◆ RECORD EXTRACTS ◆
_ _ _

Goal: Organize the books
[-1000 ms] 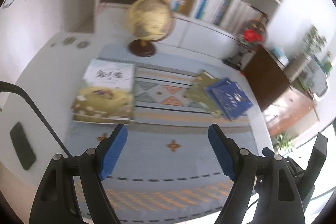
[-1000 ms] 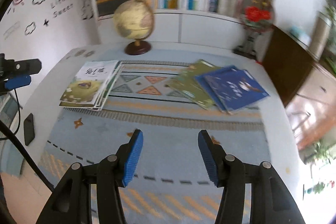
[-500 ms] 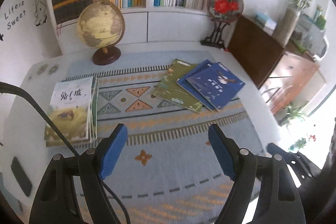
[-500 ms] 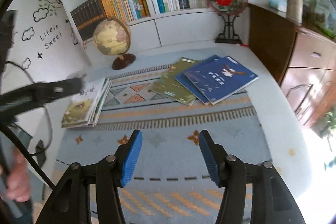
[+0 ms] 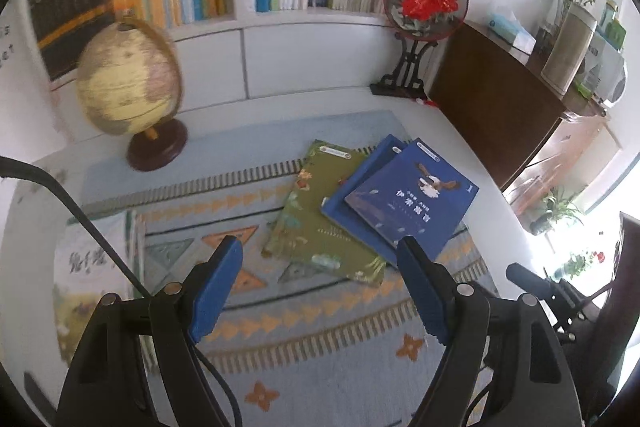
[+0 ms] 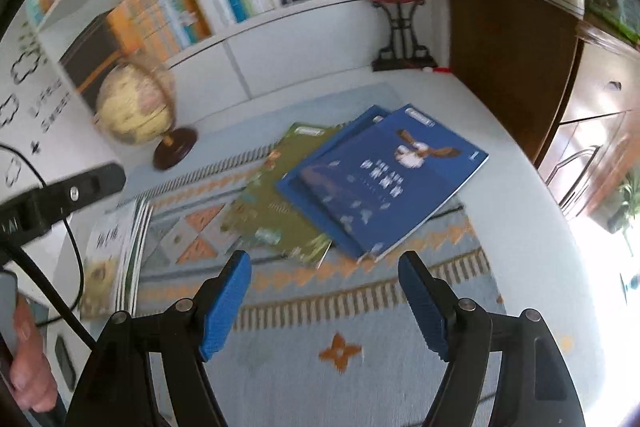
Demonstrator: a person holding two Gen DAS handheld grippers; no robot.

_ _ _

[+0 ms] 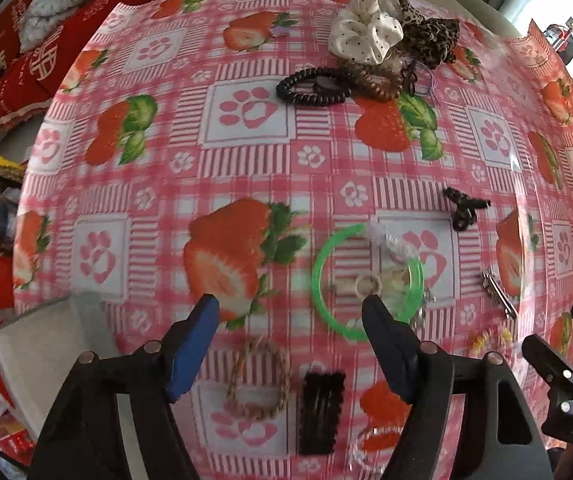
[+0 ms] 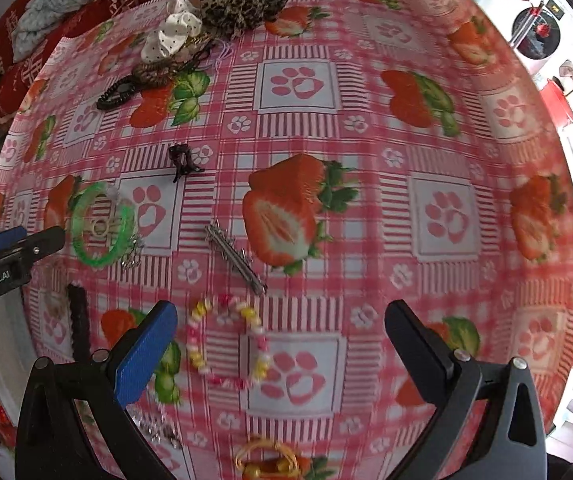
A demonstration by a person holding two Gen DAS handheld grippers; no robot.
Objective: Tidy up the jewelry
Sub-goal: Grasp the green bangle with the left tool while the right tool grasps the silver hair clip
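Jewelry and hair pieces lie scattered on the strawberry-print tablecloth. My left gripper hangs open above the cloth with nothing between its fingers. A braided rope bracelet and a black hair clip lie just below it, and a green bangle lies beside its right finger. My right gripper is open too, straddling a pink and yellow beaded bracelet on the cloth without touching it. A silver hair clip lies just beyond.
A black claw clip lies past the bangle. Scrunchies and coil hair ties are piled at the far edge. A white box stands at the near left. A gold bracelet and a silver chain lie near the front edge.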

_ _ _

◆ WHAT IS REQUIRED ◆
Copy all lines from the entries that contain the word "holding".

◆ ANSWER BOX ◆
Demonstrator: a person holding two Gen DAS handheld grippers; no robot.
A demonstration by a person holding two Gen DAS handheld grippers; no robot.

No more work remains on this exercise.